Magnífica resolución del caso.
Totalmente deacuerdo con lo de que estas arterias parecen "engordar" al recuperar TIMI III generoso, y gracias a ello se trató con stents de 2,5 a 3,0 mm.
Me imagino que lo de predilatar en vez de trombectomía, que ya se ha discutido previamente, no se puede rebatir aunque os diré que en nuestra serie de más de 100 stents dedicados en IAM un 40% son stents directos (trombectomía no se considera como predilatacíón eh!).
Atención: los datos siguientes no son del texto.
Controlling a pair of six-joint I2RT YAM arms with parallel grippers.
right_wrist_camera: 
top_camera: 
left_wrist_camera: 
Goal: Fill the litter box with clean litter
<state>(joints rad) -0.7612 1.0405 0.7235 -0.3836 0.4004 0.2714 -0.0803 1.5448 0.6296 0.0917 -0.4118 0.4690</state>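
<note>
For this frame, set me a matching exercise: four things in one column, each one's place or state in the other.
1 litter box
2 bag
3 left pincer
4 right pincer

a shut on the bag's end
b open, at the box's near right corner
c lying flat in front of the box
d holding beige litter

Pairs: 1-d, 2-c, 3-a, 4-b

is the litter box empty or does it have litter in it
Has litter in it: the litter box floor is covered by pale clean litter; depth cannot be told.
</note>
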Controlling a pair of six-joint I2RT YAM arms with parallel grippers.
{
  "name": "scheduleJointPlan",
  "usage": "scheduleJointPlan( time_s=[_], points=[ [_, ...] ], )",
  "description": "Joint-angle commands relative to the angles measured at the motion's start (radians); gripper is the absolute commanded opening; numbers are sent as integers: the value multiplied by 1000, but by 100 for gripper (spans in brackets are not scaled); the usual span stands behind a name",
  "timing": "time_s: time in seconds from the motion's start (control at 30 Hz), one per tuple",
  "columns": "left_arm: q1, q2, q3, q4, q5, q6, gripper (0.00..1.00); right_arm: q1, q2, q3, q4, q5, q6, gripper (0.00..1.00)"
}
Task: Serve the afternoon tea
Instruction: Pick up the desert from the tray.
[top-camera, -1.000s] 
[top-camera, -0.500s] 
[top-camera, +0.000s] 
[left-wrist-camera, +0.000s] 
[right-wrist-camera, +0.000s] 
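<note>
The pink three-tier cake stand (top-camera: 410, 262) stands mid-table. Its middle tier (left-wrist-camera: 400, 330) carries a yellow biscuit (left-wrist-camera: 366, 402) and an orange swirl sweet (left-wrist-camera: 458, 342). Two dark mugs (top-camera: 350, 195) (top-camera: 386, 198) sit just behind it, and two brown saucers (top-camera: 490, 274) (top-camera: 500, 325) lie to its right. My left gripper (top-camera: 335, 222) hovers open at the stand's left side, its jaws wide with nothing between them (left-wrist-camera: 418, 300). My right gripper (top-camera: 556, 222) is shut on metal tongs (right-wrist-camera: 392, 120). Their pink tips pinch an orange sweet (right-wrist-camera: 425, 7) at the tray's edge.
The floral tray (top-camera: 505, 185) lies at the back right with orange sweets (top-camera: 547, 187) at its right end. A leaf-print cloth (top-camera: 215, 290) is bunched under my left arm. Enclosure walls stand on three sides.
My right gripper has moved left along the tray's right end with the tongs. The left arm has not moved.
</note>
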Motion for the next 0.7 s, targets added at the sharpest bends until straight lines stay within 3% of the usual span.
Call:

Abro el debate si en este caso era imprescindible DES para el ramo principal. Argumentos a favor: lesión larga, bifurcación... en contra: contexto IAM, no exclusivamente pensando en la trombosis (a debate) sino por que tiene menos MACE en el seguimiento por posible necrosis establecida en territorio IAM, .
Y volviendo a la pregunta que colgué al final de la discusión previa: usaís los dedicados? Por qué sí o no?
En este caso los de Palma han usado un stent de rama de forma muy eficiente por lo visto en el resultado angiográfico. Cuáles creeís que serían los puntos críticos/ debilidades/ fortalezas de un stent de rama como el Tryton?
Un saludo y reitero mis felicitaciones a Alfredo y equipo.